ストレスを感じやすい現代社会を背景に、日本人では5人にひとりの割合で、神経性胃炎になるという状況です。神経性胃炎になりかけている予備軍も含めると、その数はさらに増加します。神経性胃炎とは、ストレス由来の現代病とも言えます。
女性より男性の方が、比較的かかりやすい病気です。仕事の重圧や社会的な責任を負うことを強いられて、慢性的にストレスをかかえることが多いからです。胃は感情の変化を受けやすい臓器です。「第二の心」と表現されるくらい、精神的な負担などを敏感に受け止めやすいのです。
軽い胃痛やムカつき、胸焼け程度では、病院の診察を受けず放置して様子をみるという方が多いようです。神経性胃炎は自律神経の乱れが大きく関与しているのですが、そのことを自覚できることはありません。
身体のあちらこちらで目に見える不調が起きだして、「気がつけば、ひどく悪化していた」ということになりかねません。日常的に感じるストレスの度合いや、ちょっとした身体の変化に耳を傾けてあげることが大切です。
胃が痛いという症状があり検査をしてみたが、炎症などの異常が見つからない場合もあります。
身体上に現れる症状としては、胃の痛みや不快感、食後の胸焼けやムカつき、吐き気、食欲の低下、少量の食事でお腹がいっぱいになる、胃酸が逆流する、不眠などがあります。それらの症状を緩和しようと胃薬を服用しても、効果が得られないこともあります。
胃酸の出過ぎから胃潰瘍を発症することや、逆に胃の働きが鈍ってしまい、消化不良を引き起こすこともあります。その症状そのものがストレスになり、さらに悪循環となります。
自律神経の調整がうまくいかないことから、情緒的な面にも支障が出てきます。気分が落ち込む、強い不安に襲われる、体がだるい、何事にもやる気が起こらない、など「うつ症状」を発症するというように、深刻化していくこともあります。
神経性胃炎の原因の中心となるのは、日常の「ストレス」によることが多いです。どの程度ストレスを感じているのか、そのレベルを数値で表すことはできないので、自分の置かれている精神状態を客観的に知るのは難しいことかもしれません。
実際に気持ちが落ち込んでいるとわかっていても、生活のために「自分が疲れきっていることに気づかないフリ」をして、ごまかしてしまうこともあります。しかし身体は正直なものです。さまざまな症状となりSOSを発信してきます。たかが胃の痛みと軽く考えずに、きちんと向き合うようにしてください。
ストレスを発散しようと、アルコールの摂取量が増えたり、暴飲暴食をしたりして、それが原因で胃に負担をかけてしまうこともあります。消化物が増えるのも、ストレスを受けるのも、胃にとっては良くないことです。結果として、胃は胃酸の分泌を促し、神経性胃炎や胃潰瘍を発症してしまうのです。

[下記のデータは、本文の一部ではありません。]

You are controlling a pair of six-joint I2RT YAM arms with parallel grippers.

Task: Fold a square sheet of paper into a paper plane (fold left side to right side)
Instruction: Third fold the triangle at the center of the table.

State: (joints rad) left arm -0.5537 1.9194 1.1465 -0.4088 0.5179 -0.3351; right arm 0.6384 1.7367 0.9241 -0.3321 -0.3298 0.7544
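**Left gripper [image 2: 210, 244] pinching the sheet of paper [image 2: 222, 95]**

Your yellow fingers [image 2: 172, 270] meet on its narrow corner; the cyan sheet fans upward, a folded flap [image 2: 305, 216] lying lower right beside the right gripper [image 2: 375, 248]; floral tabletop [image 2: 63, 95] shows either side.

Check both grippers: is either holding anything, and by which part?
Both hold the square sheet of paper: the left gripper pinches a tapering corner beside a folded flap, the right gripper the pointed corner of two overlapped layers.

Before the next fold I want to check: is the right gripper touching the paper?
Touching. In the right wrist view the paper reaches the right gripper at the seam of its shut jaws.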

神経性胃炎が悪化して、胃潰瘍やうつ病にまで及んでいる場合は、ひとまず一番つらい症状を鎮めることが治療の優先課題となります。痛みをとる、炎症をおさえる、充分な休養をとる、などです。
神経性胃炎の症状に対しては、主に内服薬を用います。症状によって、効能の異なる薬があります。鈍くなった胃の働きを助ける、増えすぎた胃酸を中和させ落ち着かせる、胃酸そのものを抑える、胃の粘膜を保護する、全体的に胃腸を整えるなど、それぞれに適応する薬があります。
胃腸薬があまり効かないという人もおられます。薬そのものが、胃に負担をかけるようでは本末転倒です。その場合は、副作用が比較的少ない漢方薬による治療も方法のひとつです。ただしリスクがまったくないわけではないので、薬剤師や医師の指導が必要です。

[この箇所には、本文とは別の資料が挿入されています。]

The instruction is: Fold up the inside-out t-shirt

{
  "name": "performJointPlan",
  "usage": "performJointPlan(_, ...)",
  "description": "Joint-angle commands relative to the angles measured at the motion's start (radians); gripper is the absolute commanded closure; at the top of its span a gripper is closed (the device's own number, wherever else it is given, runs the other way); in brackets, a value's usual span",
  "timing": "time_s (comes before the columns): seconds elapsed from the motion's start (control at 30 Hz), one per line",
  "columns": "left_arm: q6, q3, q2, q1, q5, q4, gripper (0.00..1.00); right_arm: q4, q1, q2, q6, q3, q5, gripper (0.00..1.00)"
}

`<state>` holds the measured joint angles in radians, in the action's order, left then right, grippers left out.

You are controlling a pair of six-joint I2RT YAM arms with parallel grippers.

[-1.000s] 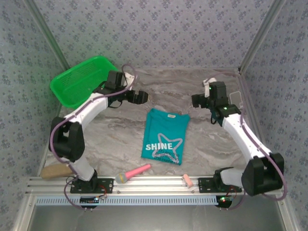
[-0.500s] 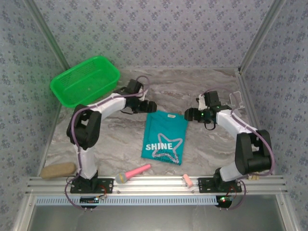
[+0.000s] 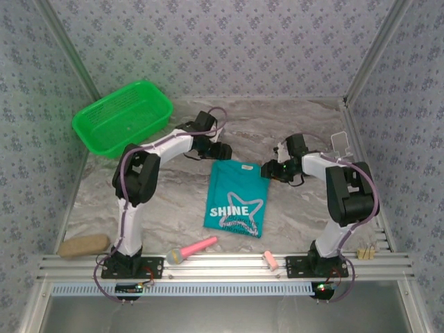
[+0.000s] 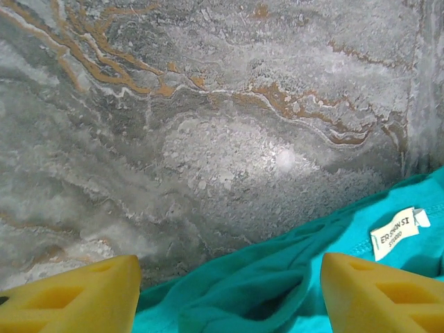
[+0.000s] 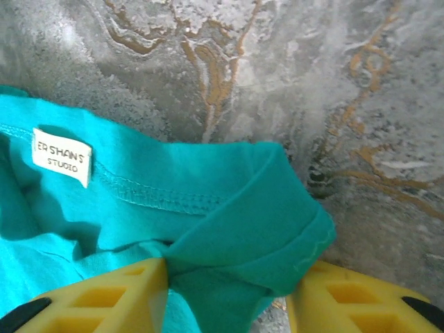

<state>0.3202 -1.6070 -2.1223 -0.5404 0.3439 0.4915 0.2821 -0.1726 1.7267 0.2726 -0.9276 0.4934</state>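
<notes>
On the surface (image 3: pixel 298 211), the t-shirt (image 3: pixel 238 196), its far corners between my left jaws and my right jaws.

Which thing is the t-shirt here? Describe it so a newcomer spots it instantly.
Start at the marble tabletop. At its centre, right of the green mesh basket, lies the teal t-shirt, folded into a flat rectangle. Unlike the hard plastic basket, it is soft cloth, with white SHINE lettering and a star outline printed on it.

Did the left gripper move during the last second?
Yes. The left gripper moved right, away from the green basket, to the far left corner of the t-shirt.
</notes>
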Motion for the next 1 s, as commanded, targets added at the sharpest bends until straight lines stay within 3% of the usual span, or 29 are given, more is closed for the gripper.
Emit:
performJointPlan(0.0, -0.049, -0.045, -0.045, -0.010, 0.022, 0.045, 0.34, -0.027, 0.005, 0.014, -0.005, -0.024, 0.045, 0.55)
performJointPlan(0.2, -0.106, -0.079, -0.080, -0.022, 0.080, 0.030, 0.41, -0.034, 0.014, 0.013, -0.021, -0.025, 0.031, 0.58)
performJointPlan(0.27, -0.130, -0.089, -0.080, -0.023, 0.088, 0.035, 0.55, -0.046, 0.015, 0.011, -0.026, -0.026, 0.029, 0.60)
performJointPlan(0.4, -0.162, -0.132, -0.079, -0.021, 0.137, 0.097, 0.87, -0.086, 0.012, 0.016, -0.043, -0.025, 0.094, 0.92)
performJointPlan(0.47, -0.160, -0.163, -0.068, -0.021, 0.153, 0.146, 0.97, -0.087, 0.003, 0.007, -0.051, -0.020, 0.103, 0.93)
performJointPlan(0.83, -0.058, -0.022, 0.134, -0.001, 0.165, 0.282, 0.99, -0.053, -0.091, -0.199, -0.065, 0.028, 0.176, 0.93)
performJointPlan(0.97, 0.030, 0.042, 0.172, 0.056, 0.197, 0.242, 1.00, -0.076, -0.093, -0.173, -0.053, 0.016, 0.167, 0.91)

神経性胃炎の治療として最も肝心なのは、原因となっているストレスをどう扱うかです。何が原因かがはっきり認識できている場合は、生活環境を変えるなどして、ストレスを取り除いてあげること。それが不可能であれば、新たな対策を考えなければなりません。状況によっては、自分ひとりで対処するよりも、臨床心理士や精神科医のカウンセリングを受けることも必要になってくるかもしれません。
現代は生きにくい世の中ではありますが、できるだけ心の風通しを良くして、メンタル面にも配慮しておきたいものです。どのような生き方をしても、ストレスがまったくないということはありえません。上手に処理していく自分なりの方法を見つけることが大切です。
神経性胃炎は、ストレス・疲れ・頑張りすぎなどで疲れてしまっている自律神経の働きを治療すれば改善する病気です。どうぞあきらめないでください。